▸ **What you should do**: Line by line, repeat all the material exactly as it appears.

▸ **Input data**:

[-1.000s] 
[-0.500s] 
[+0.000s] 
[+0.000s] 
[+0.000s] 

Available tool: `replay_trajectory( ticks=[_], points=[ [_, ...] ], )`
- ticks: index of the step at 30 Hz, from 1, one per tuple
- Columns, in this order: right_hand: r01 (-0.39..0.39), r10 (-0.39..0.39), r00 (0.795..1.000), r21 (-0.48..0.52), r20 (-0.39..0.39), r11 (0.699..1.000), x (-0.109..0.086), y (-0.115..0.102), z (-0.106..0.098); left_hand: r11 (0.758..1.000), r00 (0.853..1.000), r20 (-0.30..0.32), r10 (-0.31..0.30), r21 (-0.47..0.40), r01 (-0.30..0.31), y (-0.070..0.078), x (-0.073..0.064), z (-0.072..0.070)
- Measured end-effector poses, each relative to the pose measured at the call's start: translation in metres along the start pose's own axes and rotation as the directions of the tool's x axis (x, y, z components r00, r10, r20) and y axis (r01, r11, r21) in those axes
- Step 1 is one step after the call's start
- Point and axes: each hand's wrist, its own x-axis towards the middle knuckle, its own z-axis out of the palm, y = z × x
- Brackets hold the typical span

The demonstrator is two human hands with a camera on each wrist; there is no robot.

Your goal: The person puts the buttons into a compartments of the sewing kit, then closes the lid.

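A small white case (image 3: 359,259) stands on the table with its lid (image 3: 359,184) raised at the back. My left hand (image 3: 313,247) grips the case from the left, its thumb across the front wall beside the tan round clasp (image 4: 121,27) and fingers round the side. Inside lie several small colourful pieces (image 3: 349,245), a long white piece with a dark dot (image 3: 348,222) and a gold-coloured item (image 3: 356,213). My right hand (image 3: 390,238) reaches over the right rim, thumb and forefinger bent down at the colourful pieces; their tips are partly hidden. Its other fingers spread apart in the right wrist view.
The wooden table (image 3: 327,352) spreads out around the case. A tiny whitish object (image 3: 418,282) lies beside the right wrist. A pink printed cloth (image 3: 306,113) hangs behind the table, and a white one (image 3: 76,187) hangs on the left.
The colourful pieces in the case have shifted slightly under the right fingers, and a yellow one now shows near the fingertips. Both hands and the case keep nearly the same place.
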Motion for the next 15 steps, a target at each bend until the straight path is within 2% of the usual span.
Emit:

▸ **Task answer**:
[-1.000s] 
[-0.500s] 
[+0.000s] 
[+0.000s] 
[+0.000s] 

Available tool: `replay_trajectory( ticks=[_], points=[ [_, ...] ], )`
- ticks: index of the step at 30 Hz, from 1, one per tuple
- Columns, in this order: right_hand: r01 (-0.39..0.39), r10 (-0.39..0.39), r00 (0.795..1.000), r21 (-0.48..0.52), r20 (-0.39..0.39), r11 (0.699..1.000), x (-0.109..0.086), y (-0.115..0.102), z (-0.106..0.098); left_hand: r11 (0.758..1.000), r00 (0.853..1.000), r20 (-0.30..0.32), r10 (-0.31..0.30), r21 (-0.47..0.40), r01 (-0.30..0.31), y (-0.070..0.078), x (-0.073..0.064), z (-0.072..0.070)
- Measured end-effector poses, each relative to the pose measured at the call's start: translation in metres along the start pose's own axes and rotation as the directions of the tool's x axis (x, y, z components r00, r10, r20) and y axis (r01, r11, r21) in those axes
- Step 1 is one step after the call's start
- Point and axes: each hand's wrist, its own x-axis towards the middle knuckle, its own z-axis out of the palm, y = z × x
- Brackets hold the typical span

The demonstrator is two human hands with a camera on each wrist; there is no robot.

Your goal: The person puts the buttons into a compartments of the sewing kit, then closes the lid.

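A small white case (image 3: 359,259) stands on the table with its lid (image 3: 359,184) raised at the back. My left hand (image 3: 313,247) grips the case from the left, its thumb across the front wall beside the tan round clasp (image 4: 121,27) and fingers round the side. Inside lie several small colourful pieces (image 3: 349,245), a long white piece with a dark dot (image 3: 348,222) and a gold-coloured item (image 3: 356,213). My right hand (image 3: 390,238) reaches over the right rim, thumb and forefinger bent down at the colourful pieces; their tips are partly hidden. Its other fingers spread apart in the right wrist view.
The wooden table (image 3: 327,352) spreads out around the case. A tiny whitish object (image 3: 418,282) lies beside the right wrist. A pink printed cloth (image 3: 306,113) hangs behind the table, and a white one (image 3: 76,187) hangs on the left.
The colourful pieces in the case have shifted slightly under the right fingers, and a yellow one now shows near the fingertips. Both hands and the case keep nearly the same place.
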Motion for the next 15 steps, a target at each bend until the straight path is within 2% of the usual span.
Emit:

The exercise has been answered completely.